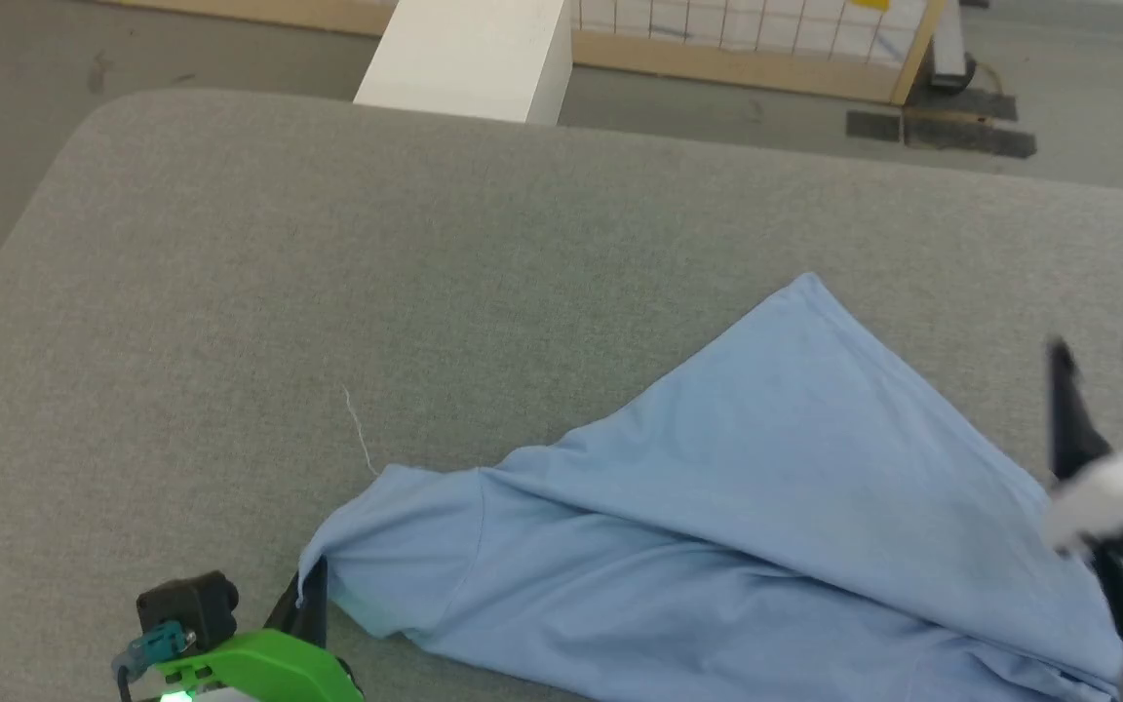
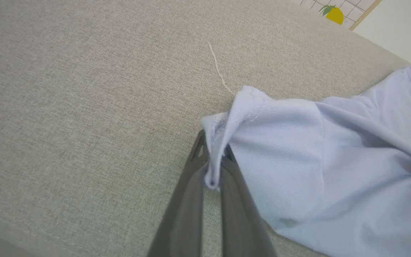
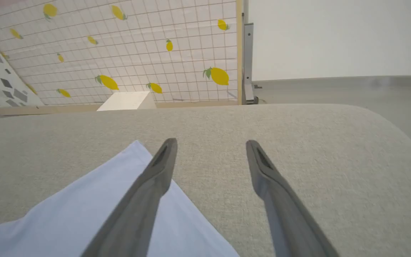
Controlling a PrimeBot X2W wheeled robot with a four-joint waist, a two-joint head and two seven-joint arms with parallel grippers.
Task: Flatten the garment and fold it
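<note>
The left gripper point(image 1: 309, 588) wears a glossy, rounded green shell point(image 1: 259, 673) at its wrist. Just up and left of the green shell sits a matt black block point(image 1: 187, 603) with softened corners. Below it, at the shell's left edge, a teal plug point(image 1: 160, 643) leads into a thin grey cable point(image 1: 123, 668). A small lamp point(image 1: 170, 696) glows pale green at the shell's lower edge. This gripper's fingers point(image 2: 187, 200) are long, flat, dark grey blades with a triangular cut-out near the tip. Far right of the green shell, the right gripper point(image 1: 1100, 363) has two black tapering blades set in a rounded white housing point(image 1: 1107, 492), each with a narrow recessed slot near its tip.
</note>
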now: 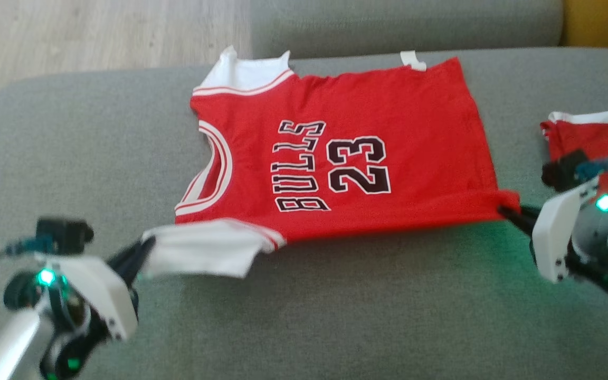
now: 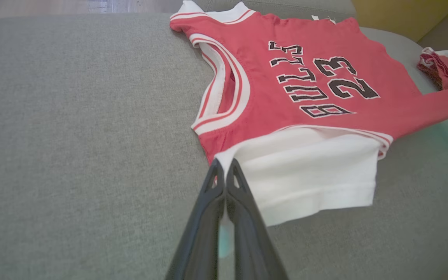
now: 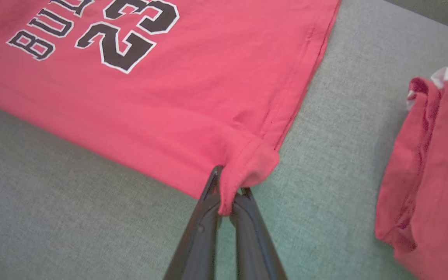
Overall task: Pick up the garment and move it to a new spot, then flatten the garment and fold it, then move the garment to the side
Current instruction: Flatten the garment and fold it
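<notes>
Garment (image 1: 357,163): a red jersey lettered BULLS 23, spread flat on the gray sofa cushion (image 1: 98,158), collar to the left and hem to the right. The left hand (image 1: 143,250) is clenched on the near white sleeve (image 1: 203,253) at its left corner. The right hand (image 1: 507,211) is clenched on the near hem corner. A folded red cloth (image 1: 599,137) lies apart at the far right.

The red jersey (image 1: 367,174), white-sleeved and lettered "BULLS 23" in black, lies spread face up across the grey cushion (image 1: 335,316). Its collar is toward the left edge, its hem toward the right, and the near hem corner is bunched.
</notes>
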You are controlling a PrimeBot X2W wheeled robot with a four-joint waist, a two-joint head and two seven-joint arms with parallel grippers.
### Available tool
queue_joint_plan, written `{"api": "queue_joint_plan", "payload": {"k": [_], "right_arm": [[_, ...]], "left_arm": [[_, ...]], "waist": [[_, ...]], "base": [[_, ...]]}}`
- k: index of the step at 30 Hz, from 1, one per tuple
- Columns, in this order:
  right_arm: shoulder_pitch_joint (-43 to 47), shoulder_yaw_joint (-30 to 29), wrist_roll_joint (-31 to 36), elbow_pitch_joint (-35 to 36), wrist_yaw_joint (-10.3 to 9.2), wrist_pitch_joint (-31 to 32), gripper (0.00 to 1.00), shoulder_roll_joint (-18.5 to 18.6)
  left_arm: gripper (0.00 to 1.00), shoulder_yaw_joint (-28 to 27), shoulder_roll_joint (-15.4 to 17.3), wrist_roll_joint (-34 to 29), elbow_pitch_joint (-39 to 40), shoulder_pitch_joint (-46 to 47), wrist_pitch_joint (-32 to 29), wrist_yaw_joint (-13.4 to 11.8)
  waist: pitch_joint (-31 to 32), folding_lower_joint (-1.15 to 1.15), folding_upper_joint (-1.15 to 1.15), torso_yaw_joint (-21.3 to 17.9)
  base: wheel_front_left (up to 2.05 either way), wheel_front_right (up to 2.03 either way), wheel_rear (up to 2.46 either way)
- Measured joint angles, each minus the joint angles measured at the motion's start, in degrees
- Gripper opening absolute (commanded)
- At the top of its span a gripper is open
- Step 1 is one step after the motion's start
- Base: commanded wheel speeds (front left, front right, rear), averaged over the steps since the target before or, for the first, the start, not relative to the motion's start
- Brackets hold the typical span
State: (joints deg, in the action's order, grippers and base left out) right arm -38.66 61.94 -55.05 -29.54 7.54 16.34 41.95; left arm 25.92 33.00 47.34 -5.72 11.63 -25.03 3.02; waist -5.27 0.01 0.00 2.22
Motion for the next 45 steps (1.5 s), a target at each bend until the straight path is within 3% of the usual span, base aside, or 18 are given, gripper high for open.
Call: {"api": "queue_joint_plan", "payload": {"k": [11,26,27,28,33,38,45], "right_arm": [[-8.06,-1.03,0.85,-3.04,0.0,4.88,0.0,-2.59],[-15.43,0.44,2.2,-8.61,0.0,5.33,0.0,-6.56],[-15.88,0.44,2.27,-9.32,0.0,4.79,0.43,-6.91],[-16.27,0.36,2.75,-9.99,0.0,3.65,1.0,-7.09],[-18.24,-0.71,3.87,-13.73,0.0,-1.8,1.0,-7.75],[-20.67,-2.88,6.71,-17.3,0.0,-12.74,1.0,-10.26],[-21.56,-8.56,11.12,-24.85,0.0,-29.03,1.0,-13.13]], "left_arm": [[0.0,4.14,-0.33,-4.42,-11.11,17.09,-7.68,2.45],[0.0,11.5,-2.33,-11.16,-24.17,33.15,-6.37,4.58],[0.08,11.74,-2.82,-11.23,-24.92,34.0,-5.75,4.58],[1.0,12.01,-3.26,-11.67,-25.59,34.86,-4.99,4.58],[1.0,12.58,-4.77,-14.14,-30.47,38.83,-0.88,3.87],[1.0,11.39,-7.32,-14.95,-34.14,40.1,5.2,0.73],[1.0,5.49,-11.12,-12.77,-35.56,40.15,22.29,-2.63]], "waist": [[-6.1,0.01,0.0,-0.86],[-11.59,0.01,0.0,-2.45],[-11.83,0.0,0.0,-2.48],[-12.07,0.0,0.0,-2.51],[-12.94,0.0,0.0,-2.57],[-12.82,0.0,0.0,-2.44],[-10.78,-0.01,0.0,-1.92]], "base": [[0.0,0.0,0.0],[0.0,0.0,0.0],[0.0,0.0,0.0],[0.0,0.0,0.0],[0.0,0.0,0.0],[0.0,0.0,0.0],[0.0,0.0,0.0]]}}
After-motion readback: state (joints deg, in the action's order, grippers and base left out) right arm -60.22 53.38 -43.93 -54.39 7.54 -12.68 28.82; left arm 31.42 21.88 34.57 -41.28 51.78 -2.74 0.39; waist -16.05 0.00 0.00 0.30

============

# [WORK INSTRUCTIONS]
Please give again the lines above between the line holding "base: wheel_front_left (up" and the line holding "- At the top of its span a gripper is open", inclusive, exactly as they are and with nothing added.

# [EXPECTED ANSWER]
  base: wheel_front_left (up to 2.05 either way), wheel_front_right (up to 2.03 either way), wheel_rear (up to 2.46 either way)
- Measured joint angles, each minus the joint angles measured at the motion's start, in degrees
- Gripper opening absolute (commanded)
- At the top of its span a gripper is open

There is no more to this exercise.